5L’intrigue, reconstituée à partir de la fin du film, est simple si son déploiement est complexe. Un riche armateur, Gavin Elster, a imaginé un plan machiavélique pour tuer sa femme, Madeleine Elster. Il sait qu’un ancien camarade de Faculté, John Ferguson, surnommé Scottie, devenu policier, est sujet au vertige. La presse en a fait état lorsque, en poursuivant un malfaiteur sur un immeuble de San Francisco, il a causé la mort d’un policier qui voulait l’aider alors qu’il risquait de tomber du toit. Il a donc été forcé de démissionner de la police. Gavin Elster va parier sur le vertige de son ami. Il transforme, tel Pygmalion, sa maîtresse, Judy Barton, en sa propre femme, par le maquillage, la coiffure, le vêtement, l’allure élégante, et demande à Scottie, en tant qu’ancien policier, de la suivre et de la surveiller car elle est obsédée par « quelqu’un du passé » à qui elle s’identifie.
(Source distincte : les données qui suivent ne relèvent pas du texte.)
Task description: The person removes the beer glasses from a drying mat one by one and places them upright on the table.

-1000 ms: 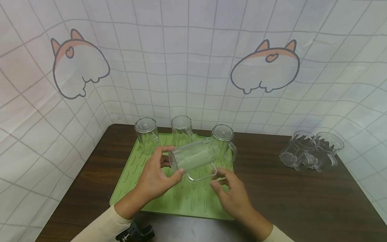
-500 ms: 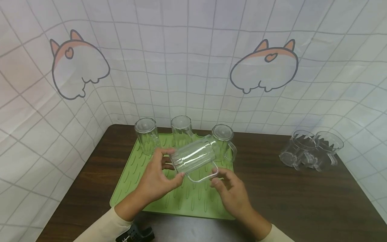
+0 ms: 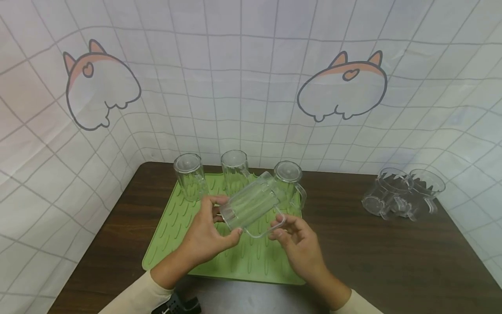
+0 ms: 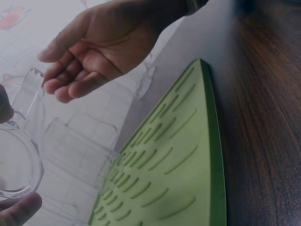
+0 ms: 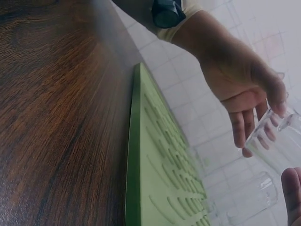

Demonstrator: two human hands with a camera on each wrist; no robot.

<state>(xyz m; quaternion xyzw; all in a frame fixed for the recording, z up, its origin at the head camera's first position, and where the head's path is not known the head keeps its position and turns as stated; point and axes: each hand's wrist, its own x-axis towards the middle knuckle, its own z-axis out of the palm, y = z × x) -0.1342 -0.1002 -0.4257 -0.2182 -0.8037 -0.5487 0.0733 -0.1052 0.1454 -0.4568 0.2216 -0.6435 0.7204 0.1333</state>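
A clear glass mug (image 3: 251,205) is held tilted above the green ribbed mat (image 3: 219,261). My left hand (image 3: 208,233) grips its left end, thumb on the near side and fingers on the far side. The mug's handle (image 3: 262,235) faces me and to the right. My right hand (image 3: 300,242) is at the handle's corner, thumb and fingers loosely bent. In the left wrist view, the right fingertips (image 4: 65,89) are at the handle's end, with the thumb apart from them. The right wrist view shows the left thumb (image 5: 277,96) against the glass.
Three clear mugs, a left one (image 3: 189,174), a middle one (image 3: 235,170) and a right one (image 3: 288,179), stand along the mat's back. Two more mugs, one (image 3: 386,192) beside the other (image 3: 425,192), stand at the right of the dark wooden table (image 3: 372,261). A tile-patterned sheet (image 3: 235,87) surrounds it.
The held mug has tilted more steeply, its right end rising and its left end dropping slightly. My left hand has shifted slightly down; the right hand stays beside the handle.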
6En réalité, son intention est d’assassiner sa femme en la jetant du haut d’un clocher d’une mission espagnole ; Scottie, du fait de son acrophobie, ne pourra grimper en haut de l’église et empêcher un meurtre qui passera alors pour un suicide. La jeune femme, qui porte le nom de Madeleine, s’identifie, selon son mari, à Carlotta Valdès, une chanteuse de cabaret de l’ancien temps. Abandonnée par son amant et devenue folle après avoir perdu son enfant, elle finira par se suicider. Madeleine, qui serait en réalité cet enfant, serait hantée par le fantôme de cette femme alors qu’elle n’a jamais entendu parler de Carlotta Valdès. Scottie la suit en voiture pendant plusieurs jours dans un périple à travers San Francisco, la voit entrer chez un fleuriste, porter ensuite des fleurs sur la tombe de Carlotta, contempler longuement dans un musée le portrait de Carlotta, puis disparaître d’un hôtel dans lequel on la connaît sous le nom de Carlotta Valdès, et se convainc peu à peu que cette femme, Madeleine, est bien hantée par le fantôme de Carlotta. Lors d’une nouvelle filature, elle se jette sous ses yeux dans la baie de San Francisco, aux pieds du Golden Gate ; Scottie, tombé follement amoureux de la jeune femme, la sauve de justesse de la noyade et la ramène chez lui. Il tentera les jours suivants de l’arracher à son identification à la femme venue du passé, mais ne parviendra pas à la sauver une seconde fois de la mort quand, obsédée par le suicide de Carlotta, elle se précipitera du haut du clocher de la mission espagnole San Juan Bautista. Paralysé par le vertige, il ne peut la suivre dans l’escalier escarpé menant au clocher et la voit brièvement tomber dans le vide pour s’écraser sur le sol.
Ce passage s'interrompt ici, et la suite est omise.